К числу библиотек-призраков относится библиотека Бротигана (Берлингтон, США). Правда, она-то существует в действительности, и ее можно посетить, когда вам заблагорассудится. Библиотека носит имя Ричарда Бротигана, писателя американского андеграунда, автора таких книг, как «Аборт», «Вильяр и его трофеи игры в кегли» и «Ловля форели в Америке».

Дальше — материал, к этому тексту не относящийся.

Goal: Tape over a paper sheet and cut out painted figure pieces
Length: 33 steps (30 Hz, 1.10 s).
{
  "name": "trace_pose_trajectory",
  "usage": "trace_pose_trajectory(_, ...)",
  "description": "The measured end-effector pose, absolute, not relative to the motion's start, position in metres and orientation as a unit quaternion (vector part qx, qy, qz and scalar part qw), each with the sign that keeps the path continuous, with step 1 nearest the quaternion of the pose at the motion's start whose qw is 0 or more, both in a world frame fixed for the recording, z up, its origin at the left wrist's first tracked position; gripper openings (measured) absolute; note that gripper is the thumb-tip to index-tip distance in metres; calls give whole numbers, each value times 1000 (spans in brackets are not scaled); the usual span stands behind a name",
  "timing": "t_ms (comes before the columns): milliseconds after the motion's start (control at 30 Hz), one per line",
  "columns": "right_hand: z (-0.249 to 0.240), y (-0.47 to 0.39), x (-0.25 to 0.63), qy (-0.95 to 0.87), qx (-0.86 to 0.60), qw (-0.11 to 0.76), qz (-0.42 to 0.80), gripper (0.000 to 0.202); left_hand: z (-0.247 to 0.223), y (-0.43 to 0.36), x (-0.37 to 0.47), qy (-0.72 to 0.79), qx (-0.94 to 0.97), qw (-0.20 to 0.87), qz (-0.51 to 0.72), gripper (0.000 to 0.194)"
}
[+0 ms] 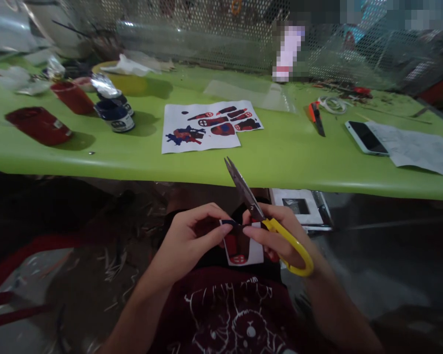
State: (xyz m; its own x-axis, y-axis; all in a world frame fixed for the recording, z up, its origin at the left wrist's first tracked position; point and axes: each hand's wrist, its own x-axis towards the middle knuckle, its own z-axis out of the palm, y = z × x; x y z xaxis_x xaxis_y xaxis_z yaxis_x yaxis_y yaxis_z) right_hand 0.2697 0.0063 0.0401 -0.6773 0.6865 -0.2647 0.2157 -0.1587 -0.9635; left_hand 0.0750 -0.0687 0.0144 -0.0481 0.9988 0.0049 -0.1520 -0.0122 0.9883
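Single head-mounted cam, looks forward and down from the person's own viewpoint. Close range: both hands sit low centre of frame over the lap, left hand (186, 236), right hand (276, 238). Green bench (280, 157) crosses mid-frame just beyond them, front edge facing the camera. Mesh screen (206, 29) closes the top. Wide lens, edges bowed. No second view, no overlap.

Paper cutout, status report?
Left hand pinches paper cutout. Right hand holds yellow-handled scissors, blades shut, plus cutout edge. Nothing blocking.
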Motion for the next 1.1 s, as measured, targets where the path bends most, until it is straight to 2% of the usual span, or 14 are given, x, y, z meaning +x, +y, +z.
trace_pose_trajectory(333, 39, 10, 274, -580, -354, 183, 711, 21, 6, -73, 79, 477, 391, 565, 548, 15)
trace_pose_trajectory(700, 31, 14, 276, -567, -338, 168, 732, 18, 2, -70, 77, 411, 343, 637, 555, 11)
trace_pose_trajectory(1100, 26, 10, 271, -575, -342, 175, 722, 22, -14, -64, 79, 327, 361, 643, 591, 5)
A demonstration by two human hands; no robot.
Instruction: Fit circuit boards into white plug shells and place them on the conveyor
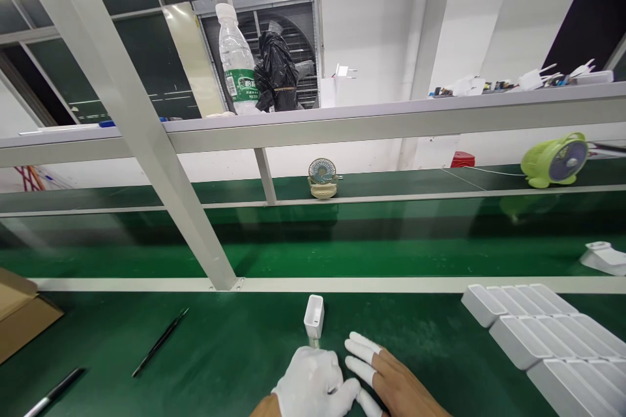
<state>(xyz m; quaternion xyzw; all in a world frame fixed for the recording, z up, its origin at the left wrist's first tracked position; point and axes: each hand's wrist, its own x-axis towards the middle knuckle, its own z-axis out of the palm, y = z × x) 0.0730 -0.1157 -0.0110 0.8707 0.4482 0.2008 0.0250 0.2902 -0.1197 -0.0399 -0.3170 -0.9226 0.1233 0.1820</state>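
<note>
My left hand [313, 383], in a white glove, is low in the middle of the view with its fingers curled closed. What they hold, if anything, is hidden. Just beyond its knuckles a small white open-topped plastic housing [313, 318] rests on the green work surface, and a pale narrow piece shows between the housing and the glove. Close by on the right is my right hand [394, 374], wearing white finger covers. Its upper fingers stretch out flat toward the left, while a lower covered finger comes near or touches the gloved fingertips.
Rows of white plastic housings [552, 332] stand at right. Tweezers [160, 342], a pen [55, 393] and a cardboard box [24, 316] lie left. A slanted metal post [141, 130] meets the rail beside the conveyor [372, 254]. Overhead, a shelf [391, 118] carries a bottle [237, 62].
</note>
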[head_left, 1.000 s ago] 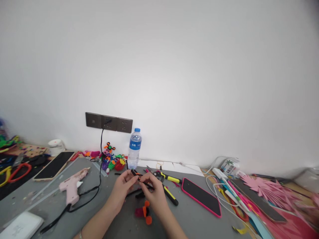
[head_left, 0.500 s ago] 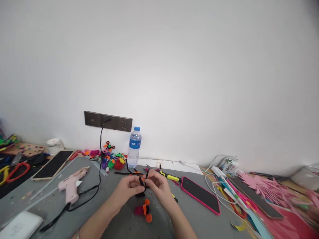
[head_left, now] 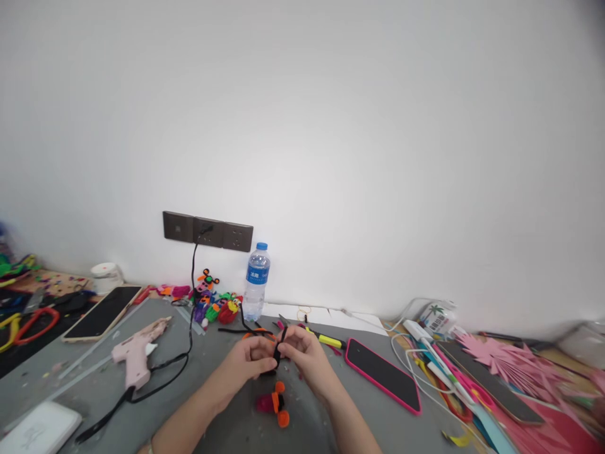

Библиотека Бротигана владеет исключительно рукописями – каждая была когда-то предложена издателям, отвергнута и потому никогда не увидела свет. Иначе говоря, в этой библиотеке хранятся только книги-выкидыши. Если кто располагает такого рода рукописями и желает послать их в Библиотеку направления Нет – то есть в библиотеку Бротигана, – следует адресовать их в штат Вермонт, в Берлингтон (Соединенные Штаты Америки). По моим – вполне достоверным – сведениям, ни одну рукопись там не отклоняют, наоборот, их хранят и демонстрируют посетителям с удовольствием и величайшим почтением.